• _Activity_:
Transcribe the listing that follows in full, exactly, and drop its images.

• _Information provided_:

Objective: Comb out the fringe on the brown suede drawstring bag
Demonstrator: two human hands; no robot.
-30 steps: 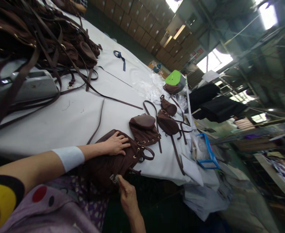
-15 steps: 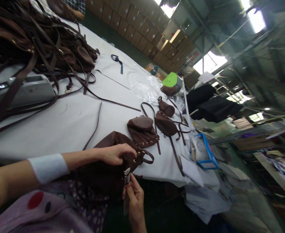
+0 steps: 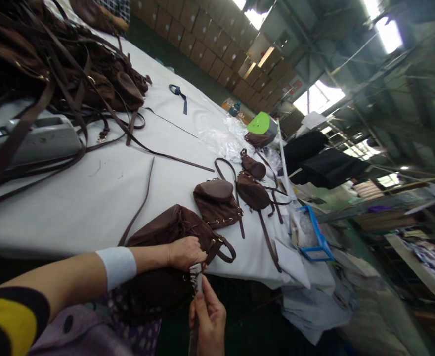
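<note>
A dark brown drawstring bag [image 3: 165, 225] with eyelets lies at the front edge of the white table [image 3: 91, 207], part of it hanging over. My left hand [image 3: 186, 252] is closed against the bag near its opening. Its fingertips meet the pale tip of a slim grey strip-like tool [image 3: 196, 274]; what they pinch is hidden. Below, my right hand [image 3: 208, 316] grips that tool upright between thumb and fingers. Dark marks or threads show across the tool's head, too small to name.
Beside the bag lies a smaller brown bag [image 3: 217, 198], with another brown bag [image 3: 254, 190] further right. Brown bags and straps [image 3: 65, 69] are heaped at left over a grey device [image 3: 43, 143]. A blue basket [image 3: 316, 237] stands at the table's right end.
My left hand has moved down from above the bag's eyelets to the tip of the tool, its fingers curling in. My right hand still holds the tool, at nearly the same place.
</note>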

• _Answer below_:
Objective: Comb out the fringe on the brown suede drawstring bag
Demonstrator: two human hands; no robot.
-30 steps: 
-15 steps: 
+0 steps: 
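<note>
A dark brown drawstring bag [image 3: 165, 225] with eyelets lies at the front edge of the white table [image 3: 91, 207], part of it hanging over. My left hand [image 3: 186, 252] is closed against the bag near its opening. Its fingertips meet the pale tip of a slim grey strip-like tool [image 3: 196, 274]; what they pinch is hidden. Below, my right hand [image 3: 208, 316] grips that tool upright between thumb and fingers. Dark marks or threads show across the tool's head, too small to name.
Beside the bag lies a smaller brown bag [image 3: 217, 198], with another brown bag [image 3: 254, 190] further right. Brown bags and straps [image 3: 65, 69] are heaped at left over a grey device [image 3: 43, 143]. A blue basket [image 3: 316, 237] stands at the table's right end.
My left hand has moved down from above the bag's eyelets to the tip of the tool, its fingers curling in. My right hand still holds the tool, at nearly the same place.
</note>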

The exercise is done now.